Del resto non bisogna dimenticare che secondo la Cassazione commette il reato di getto pericoloso di cose il condomino che, nell'innaffiare le piante del proprio balcone, fa sgocciolare l'acqua e il terriccio nell'appartamento sottostante, imbrattandone il davanzale e i vetri (Cass. pen. 10/04/2014 n. 15956). Allo stesso modo se vengono volontariamente gettati dal balcone sulla pubblica via rottami di un vaso pieno di terra si rischia di rispondere del reato di getto pericoloso di cose (che è un reato di mero pericolo, per cui non è affatto necessario che il gettito delle cose abbia provocato un effettivo danno).
Fioriere e occupazioni delle parti comuni: comportamenti leciti e illeciti
Naturalmente non è legittimo il comportamento del singolo condomino che occupa con una o più fioriere una rilevante porzione di una comune (ad esempio l'androne condominiale), trattandosi di un'occupazione stabile di una porzione di un bene comune.
Di conseguenza detta occupazione costituisce una sorta di abuso, impedendo agli altri condomini di partecipare all'utilizzo della parte comune, ostacolandone il libero e pacifico godimento e alterando l'equilibrio tra le concorrenti ed analoghe facoltà degli altri condomini.
Al contrario è perfettamente legittimo occupare una "ragionevole" porzione del lastrico solare per l'installazione di fioriere e dell'impianto per innaffiare le piante.
E non è neppure illecito il comportamento del condomino che delimita con delle fioriere una parte comune dell'edificio dove fa passare i tubi del proprio impianto di aria condizionata, non facendo certo un uso esclusivo della cosa comune (Cassazione 19 maggio 2014 n. 10968).
La trasformazione, da parte di un condomino, di una finestra in porta finestra per accedere al lastrico solare posto a copertura di un edificio e la collocazione di fioriere e ringhiere non costituisce una violazione dell'art. 1102 c.c. se rapportate alle caratteristiche strutturali dell'immobile.
In altre parole il più ampio uso del bene comune, da parte del singolo condomino, non configura comunque una lesione o menomazione dei diritti degli altri partecipanti, ove, ad esempio, esso trovi giustificazione nella conformazione strutturale del fabbricato (lastrico solare al quale sia possibile accedere solo dall'appartamento del singolo condomino che vuole usare in modo più intenso la copertura del palazzo).

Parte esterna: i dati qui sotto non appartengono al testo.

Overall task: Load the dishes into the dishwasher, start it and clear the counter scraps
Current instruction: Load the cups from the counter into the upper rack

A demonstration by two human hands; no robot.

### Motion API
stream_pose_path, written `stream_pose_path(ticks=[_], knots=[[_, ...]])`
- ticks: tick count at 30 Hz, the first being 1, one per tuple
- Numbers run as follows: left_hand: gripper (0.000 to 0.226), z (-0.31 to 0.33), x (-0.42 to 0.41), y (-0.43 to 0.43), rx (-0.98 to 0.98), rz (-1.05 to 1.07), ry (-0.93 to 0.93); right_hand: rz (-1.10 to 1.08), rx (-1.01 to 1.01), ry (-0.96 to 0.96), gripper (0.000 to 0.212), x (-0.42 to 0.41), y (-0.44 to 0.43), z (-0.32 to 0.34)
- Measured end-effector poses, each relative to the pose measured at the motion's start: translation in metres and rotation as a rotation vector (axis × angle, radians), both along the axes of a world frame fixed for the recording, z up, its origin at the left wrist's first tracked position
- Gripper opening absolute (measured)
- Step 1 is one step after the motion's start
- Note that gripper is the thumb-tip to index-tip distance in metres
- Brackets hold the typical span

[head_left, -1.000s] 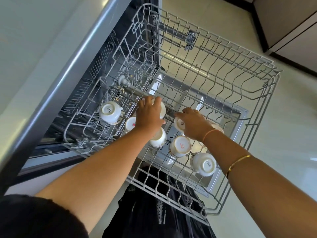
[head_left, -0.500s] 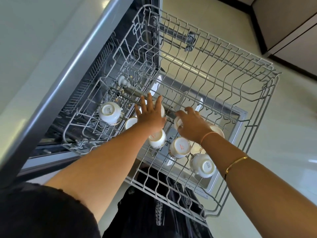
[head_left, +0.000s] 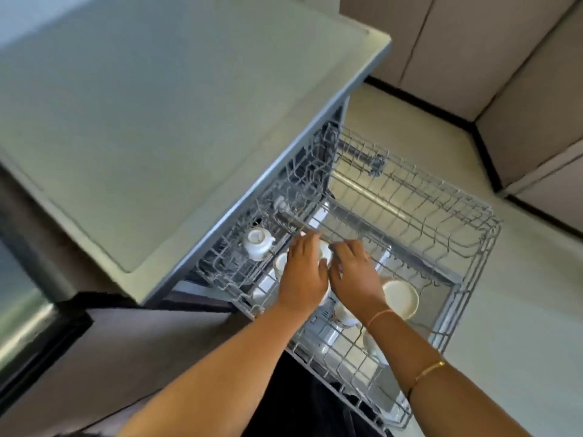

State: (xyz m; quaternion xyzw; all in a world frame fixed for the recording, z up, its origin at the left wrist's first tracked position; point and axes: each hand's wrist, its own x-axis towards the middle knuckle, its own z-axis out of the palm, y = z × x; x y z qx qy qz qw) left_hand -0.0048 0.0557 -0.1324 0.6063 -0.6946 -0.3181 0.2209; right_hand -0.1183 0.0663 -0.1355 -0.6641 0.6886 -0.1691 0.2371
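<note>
I've got the wire rack [head_left: 419, 216] pulled out from under the bench [head_left: 176, 121], white cups sitting upside down along its near side. One cup [head_left: 257, 244] stands apart at the rack's left edge; a wider bowl [head_left: 402, 298] sits by my right wrist. My left hand [head_left: 304, 272] lies flat over the middle cups, fingers together, touching one. My right hand [head_left: 355, 274] is just beside it, fingers loosely curled, though with this blur I cannot tell whether it pinches anything.
</note>
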Motion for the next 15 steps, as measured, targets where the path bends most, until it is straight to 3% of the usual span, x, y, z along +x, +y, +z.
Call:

Del resto qualora sia prevedibile che gli altri partecipanti alla comunione non possano fare un pari uso della cosa comune (a cui non hanno accesso), la modifica apportata alla stessa dal condomino deve ritenersi legittima, dal momento che, in una materia in cui è prevista la massima espansione dell'uso, il limite al godimento di ciascuno dei condomini è dato dagli interessi altrui, i quali, pertanto, costituiscono impedimento alla modifica solo se sia ragionevole prevedere che i loro titolari possano volere accrescere il pari uso cui hanno diritto.

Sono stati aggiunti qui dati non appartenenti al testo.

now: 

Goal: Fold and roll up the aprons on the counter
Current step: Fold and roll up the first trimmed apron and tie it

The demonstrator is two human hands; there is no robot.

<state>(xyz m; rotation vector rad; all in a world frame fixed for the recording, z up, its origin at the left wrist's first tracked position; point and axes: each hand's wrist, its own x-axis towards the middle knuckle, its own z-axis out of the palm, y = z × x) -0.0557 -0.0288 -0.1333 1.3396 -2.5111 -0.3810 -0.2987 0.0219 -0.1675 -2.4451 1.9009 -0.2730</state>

In ogni caso il condomino è legittimato a servirsi della cosa comune per fini esclusivamente propri, traendone ogni possibile utilità, non potendosi intendere la nozione di "uso paritetico" in termini di assoluta identità di utilizzazione della cosa comune, lettura che comporterebbe un divieto sostanziale per ogni condomino di fare della cosa comune un miglior uso personale della cosa comune.